La gloire et l'oubli
 
Anne-Marie Nzié enregistre sa première chanson en 1955 pour la firme congolaise Opika, qui à l'instar de Ngoma, s'est installée à Douala. Plus tard, elle rejoint Africambiance, la première compagnie discographique camerounaise, lancée en réaction contre l'hégémonie des maisons de disques étrangères et de la musique congolaise. Entre-temps, Anne-Marie Nzié est révélée au grand-public de Yaoundé à la faveur d'un concours de guitare dans lequel elle fait montre d'un vrai talent.
 
Dès lors s'enclenche une carrière florissante.
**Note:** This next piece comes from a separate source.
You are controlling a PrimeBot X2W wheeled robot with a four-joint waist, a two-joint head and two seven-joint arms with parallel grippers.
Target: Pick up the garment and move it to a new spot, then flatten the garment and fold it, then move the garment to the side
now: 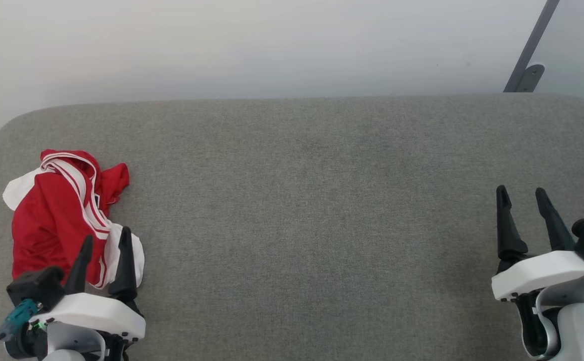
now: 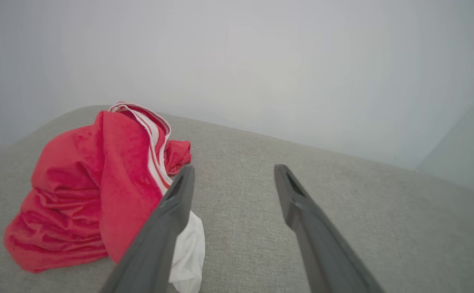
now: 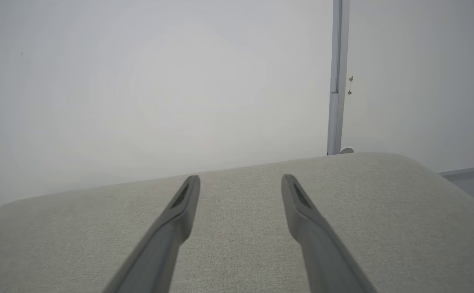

A Paris, elle enregistre pour Pathé Marconi, participe à une campagne de la FAO (Food and Agriculture Organization), institution spécialisée de l'ONU pour l'alimentation et l'agriculture. Elle se produit au Festac à Lagos en 1977, au Gabon, en Corée. Anne-Marie Nzié devient la première femme vedette internationale du Cameroun. Elle accumule les succès, enchaîne les tournées mais ne s'enrichit pas pour autant.
 
A la fin des années 1970, elle se voit confier l’enseignement du chant aux jeunes recrues de l’Orchestre National. Sa carrière est en sommeil. Anne-Marie Nzié va même choisir de se retirer dans son village. L’enregistrement de l’album Liberté en 1984 la remet provisoirement au centre de l’actualité musicale camerounaise. La chanson titre de ce disque est à la fois un hommage à Dieu et une dénonciation de l’oppression.
 

Anne-Marie Nzié connaît les producteurs escrocs et après le plébiscite, l'indifférence, subissant un temps le rejet du public populaire qui lui reproche ses accointances avec les autorités, notamment parce qu'elle chante dans toutes les cérémonies officielles. Elle connaîtra aussi la misère, vivant dans une cabane à l’équilibre précaire, perdue au bout d’un ruban étroit de terre rouge se faufilant entre les champs de maïs, quartier Mvog-Betsi, dans les faubourgs de Yaoundé.

 
Un nouveau plébiscite
 
Jusqu’à ce que le pays se ressaisisse et la fête à nouveau, en 1995, quarante ans après ses débuts de chanteuse. L'écrivain David Ndachi Tagne lui consacre une biographie (Secrets d'Or / Editions SOPECAM - épuisée), les jeunes rappeurs la couvrent d'éloges. A Yaoundé, en 1998, elle se produit au cinéma Abbia, lors de la première édition des RE.M.Y. (Rencontres Musicales de Yaoundé), entourée d'un nouveau groupe, dont l'ancien bassiste des Têtes Brûlées.
 
Invitée la même année par le festival Musiques Métisses à Angoulême, elle profite de son passage en France pour enregistrer un nouvel album (Béza Ba Dzo / Indigo), sous la direction artistique de Brice Wassy. Une carte de visite bienvenue puisqu'il n'existait quasiment plus aucune trace de ses productions précédentes. L’espoir aussi alors pour elle de redémarrer une carrière internationale. Un rêve qui aura pourtant du mal à devenir réalité. Béza Ba Dzo restera son dernier enregistrement.